Il federalismo è stato tanto a lungo e profondamente pensato dal potere che non possiamo stupirci del coro pressoché unanime che accoglie il suo completo avvento. Ciononostante, mi sembra doveroso riprendere il discorso sul male ineluttabile che esso ha arrecato ed arrecherà alla società al di sotto del Garigliano.
Incominciamo dall’autonomia che è stata sventolata ad arte nei confronti dei meridionali e che, fino alla nascita della Lega negli anni Ottanta, era una parola “impronunziabile” per i benpensanti delle nostre parti. Allora si tacciavano i leghisti come folli che spudoratamente attaccavano l’unità nazionale. Il meridionale medio si sentiva seraficamente immune da quell’insania antirisorgimentale e si coalizzava per ridimensionare se non annientare il fenomeno secessionista del nord. Come il mercante arabo chiede 100 per ottenere 30, in modo che quest’ottimo prezzo preordinato per lui sembri buono anche per l’ingenuo cliente (che ha ottenuto lo sconto addirittura del 70%!); così la Lega è passata dalla proclamazione dell’indipendenza padana al federalismo per tutti. Come quel cliente gabbato, il meridionale si è sentito felice dello “sconto” ottenuto e, sostenuto pesantemente dai mass media di regime, ha incominciato a scoprire le meraviglie dell’autonomia, frutto del federalismo.
Attualmente, proprio a Sud si magnificano un po’ da tutte le parti gli effetti federalistici, ipotizzando autorevolmente straordinarie capacità di ripresa economica che farebbero decollare il Mezzogiorno, finalmente scevro da assistenza pubblica diretta o indiretta.
La dimostrazione della critica insanabile al federalismo può essere tentata solo gradualmente essendo argomento vasto e complesso.

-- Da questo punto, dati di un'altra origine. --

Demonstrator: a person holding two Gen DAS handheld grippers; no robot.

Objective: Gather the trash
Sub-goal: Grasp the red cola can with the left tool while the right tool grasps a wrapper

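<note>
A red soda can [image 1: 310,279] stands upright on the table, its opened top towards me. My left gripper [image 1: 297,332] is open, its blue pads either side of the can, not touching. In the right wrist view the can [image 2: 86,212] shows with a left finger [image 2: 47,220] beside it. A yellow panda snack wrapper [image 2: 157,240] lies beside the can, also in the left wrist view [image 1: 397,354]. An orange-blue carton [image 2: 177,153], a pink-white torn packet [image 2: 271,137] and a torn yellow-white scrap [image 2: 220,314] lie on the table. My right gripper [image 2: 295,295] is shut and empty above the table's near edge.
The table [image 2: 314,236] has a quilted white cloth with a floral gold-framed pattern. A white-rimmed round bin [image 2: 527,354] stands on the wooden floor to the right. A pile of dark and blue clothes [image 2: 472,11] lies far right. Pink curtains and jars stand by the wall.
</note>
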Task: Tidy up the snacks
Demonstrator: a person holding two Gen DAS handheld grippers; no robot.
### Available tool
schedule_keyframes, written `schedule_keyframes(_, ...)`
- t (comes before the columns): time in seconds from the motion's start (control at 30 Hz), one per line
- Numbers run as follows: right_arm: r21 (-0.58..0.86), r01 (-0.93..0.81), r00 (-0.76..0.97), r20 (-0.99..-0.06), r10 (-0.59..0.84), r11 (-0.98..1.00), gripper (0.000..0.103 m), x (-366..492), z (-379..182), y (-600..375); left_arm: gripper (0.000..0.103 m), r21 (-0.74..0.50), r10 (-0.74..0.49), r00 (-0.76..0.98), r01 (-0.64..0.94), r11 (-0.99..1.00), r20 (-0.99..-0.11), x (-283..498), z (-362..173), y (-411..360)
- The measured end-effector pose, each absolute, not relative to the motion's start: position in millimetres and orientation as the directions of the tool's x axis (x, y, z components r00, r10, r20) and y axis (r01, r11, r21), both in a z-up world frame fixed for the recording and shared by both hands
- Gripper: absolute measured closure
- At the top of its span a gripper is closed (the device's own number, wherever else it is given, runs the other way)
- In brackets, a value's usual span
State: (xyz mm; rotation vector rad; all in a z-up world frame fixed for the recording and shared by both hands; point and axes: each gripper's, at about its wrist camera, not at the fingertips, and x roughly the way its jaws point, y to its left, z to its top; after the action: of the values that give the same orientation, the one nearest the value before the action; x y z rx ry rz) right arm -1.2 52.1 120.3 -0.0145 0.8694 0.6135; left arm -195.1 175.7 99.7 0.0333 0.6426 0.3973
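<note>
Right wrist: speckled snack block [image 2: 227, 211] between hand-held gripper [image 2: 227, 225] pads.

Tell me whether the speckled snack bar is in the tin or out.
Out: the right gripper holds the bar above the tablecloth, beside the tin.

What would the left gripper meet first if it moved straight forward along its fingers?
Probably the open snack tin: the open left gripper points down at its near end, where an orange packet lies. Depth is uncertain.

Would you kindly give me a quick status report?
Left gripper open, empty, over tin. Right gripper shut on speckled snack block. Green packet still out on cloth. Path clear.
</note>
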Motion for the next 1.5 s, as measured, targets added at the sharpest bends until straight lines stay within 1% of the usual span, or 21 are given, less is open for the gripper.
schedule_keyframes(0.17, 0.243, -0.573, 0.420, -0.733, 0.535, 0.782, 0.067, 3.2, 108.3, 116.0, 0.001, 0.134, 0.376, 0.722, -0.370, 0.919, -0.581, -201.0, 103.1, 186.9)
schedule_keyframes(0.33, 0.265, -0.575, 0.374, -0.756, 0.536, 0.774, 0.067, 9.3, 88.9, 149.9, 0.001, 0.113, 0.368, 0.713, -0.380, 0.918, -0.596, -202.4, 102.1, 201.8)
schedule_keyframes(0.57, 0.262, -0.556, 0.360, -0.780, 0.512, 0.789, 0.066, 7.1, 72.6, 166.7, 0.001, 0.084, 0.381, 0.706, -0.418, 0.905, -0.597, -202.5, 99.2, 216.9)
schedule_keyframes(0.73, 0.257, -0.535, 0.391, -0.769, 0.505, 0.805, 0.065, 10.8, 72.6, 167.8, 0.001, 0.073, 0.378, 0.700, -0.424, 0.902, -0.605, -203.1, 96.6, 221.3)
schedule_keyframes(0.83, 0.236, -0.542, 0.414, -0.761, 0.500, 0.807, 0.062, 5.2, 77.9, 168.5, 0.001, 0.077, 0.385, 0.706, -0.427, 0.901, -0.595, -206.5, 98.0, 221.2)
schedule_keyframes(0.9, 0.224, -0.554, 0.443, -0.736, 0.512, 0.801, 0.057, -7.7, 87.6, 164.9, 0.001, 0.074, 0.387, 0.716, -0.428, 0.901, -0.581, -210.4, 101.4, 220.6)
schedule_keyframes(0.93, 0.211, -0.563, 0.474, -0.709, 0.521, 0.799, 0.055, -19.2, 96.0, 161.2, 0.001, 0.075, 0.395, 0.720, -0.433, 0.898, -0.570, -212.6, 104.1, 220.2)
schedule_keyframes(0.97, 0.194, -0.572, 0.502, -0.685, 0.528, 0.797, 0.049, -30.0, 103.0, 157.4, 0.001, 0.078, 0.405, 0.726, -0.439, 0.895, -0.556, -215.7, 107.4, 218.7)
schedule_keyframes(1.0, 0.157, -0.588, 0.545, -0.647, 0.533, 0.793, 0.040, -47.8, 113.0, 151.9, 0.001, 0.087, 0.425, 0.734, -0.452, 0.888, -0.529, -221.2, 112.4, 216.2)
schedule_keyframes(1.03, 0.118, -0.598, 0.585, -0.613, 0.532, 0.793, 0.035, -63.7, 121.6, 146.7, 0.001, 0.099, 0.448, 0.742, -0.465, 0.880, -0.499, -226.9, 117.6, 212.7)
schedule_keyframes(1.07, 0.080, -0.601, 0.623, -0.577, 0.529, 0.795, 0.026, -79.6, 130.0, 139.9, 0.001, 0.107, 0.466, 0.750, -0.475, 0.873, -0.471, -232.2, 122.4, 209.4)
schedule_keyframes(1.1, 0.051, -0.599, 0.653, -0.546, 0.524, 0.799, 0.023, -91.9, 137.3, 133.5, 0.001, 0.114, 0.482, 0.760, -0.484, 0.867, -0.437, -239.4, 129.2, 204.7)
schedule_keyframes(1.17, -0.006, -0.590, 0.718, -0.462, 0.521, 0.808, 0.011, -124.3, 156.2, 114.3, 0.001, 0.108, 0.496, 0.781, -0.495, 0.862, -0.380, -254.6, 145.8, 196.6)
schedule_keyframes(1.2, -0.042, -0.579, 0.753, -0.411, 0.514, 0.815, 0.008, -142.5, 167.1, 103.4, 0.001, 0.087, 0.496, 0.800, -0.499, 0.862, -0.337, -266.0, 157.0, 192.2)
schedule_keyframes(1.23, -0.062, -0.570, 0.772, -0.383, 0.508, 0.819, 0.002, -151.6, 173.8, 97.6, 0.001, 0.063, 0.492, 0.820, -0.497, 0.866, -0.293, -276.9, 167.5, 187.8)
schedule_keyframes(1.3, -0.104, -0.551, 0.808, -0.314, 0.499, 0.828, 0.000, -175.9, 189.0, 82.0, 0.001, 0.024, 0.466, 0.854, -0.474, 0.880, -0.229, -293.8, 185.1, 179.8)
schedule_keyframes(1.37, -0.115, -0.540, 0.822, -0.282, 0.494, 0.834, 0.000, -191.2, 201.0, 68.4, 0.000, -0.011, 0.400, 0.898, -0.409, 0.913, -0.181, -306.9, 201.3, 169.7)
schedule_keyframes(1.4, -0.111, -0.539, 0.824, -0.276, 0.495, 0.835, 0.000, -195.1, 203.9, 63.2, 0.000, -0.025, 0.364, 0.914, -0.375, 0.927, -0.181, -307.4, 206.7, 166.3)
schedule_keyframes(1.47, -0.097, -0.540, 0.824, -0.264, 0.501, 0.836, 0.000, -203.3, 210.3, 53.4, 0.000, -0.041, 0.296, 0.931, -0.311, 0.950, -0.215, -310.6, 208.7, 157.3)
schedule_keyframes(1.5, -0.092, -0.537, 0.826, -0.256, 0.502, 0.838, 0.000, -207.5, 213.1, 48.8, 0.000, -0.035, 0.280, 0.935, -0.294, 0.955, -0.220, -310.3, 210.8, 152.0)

Una vera autonomia, essenziale per ogni successo in campo economico, presuppone scientificamente l’equilibrio ottimale tra i tre settori produttivi in maniera tale che il sistema non sia facilmente vulnerabile da fattori stranieri spinti dalla difesa dei propri mercati. Qualcosa del genere può ad esempio individuarsi nell’Europa sotto Napoleone dell’Ottocento o sotto Hitler nel Novecento. La reazione dei due dittatori allo strapotere delle potenze capeggiate dall’ Inghilterra (nel secondo caso assieme agli USA), che strozzavano l’economia delle nazioni amministrate, si delineò con una sorta di autarchia sub continentale. Essa non si vuole affatto qui richiamare perché ormai obsoleta e quindi improponibile. Si vuole invece affermare che Parigi o Berlino, per fare in guisa realmente autonoma le scelte economiche, dovevano obbligatoriamente liberarsi dai bastoni tra le ruote che gli anglo-sassoni frapponevano loro continuamente. Se ci riferiamo alla Germania nazista, è ormai assodato che negli anti Trenta stava per proporsi al mondo come la prima superpotenza in campo prettamente economico, dopo aver rotto i gravi legami di sudditanza con le potenze vincitrici della I guerra mondiale ed aver costruito un equilibrio tra i tre settori veramente encomiabile, addirittura inventando succedanei delle materie prime indisponibili, come per il petrolio o il caucciù. Anche l’Italia fascista seguiva questa linea di sviluppo economico, convinta che solo in tal modo ci si poteva assegnare il famoso “posto al sole”.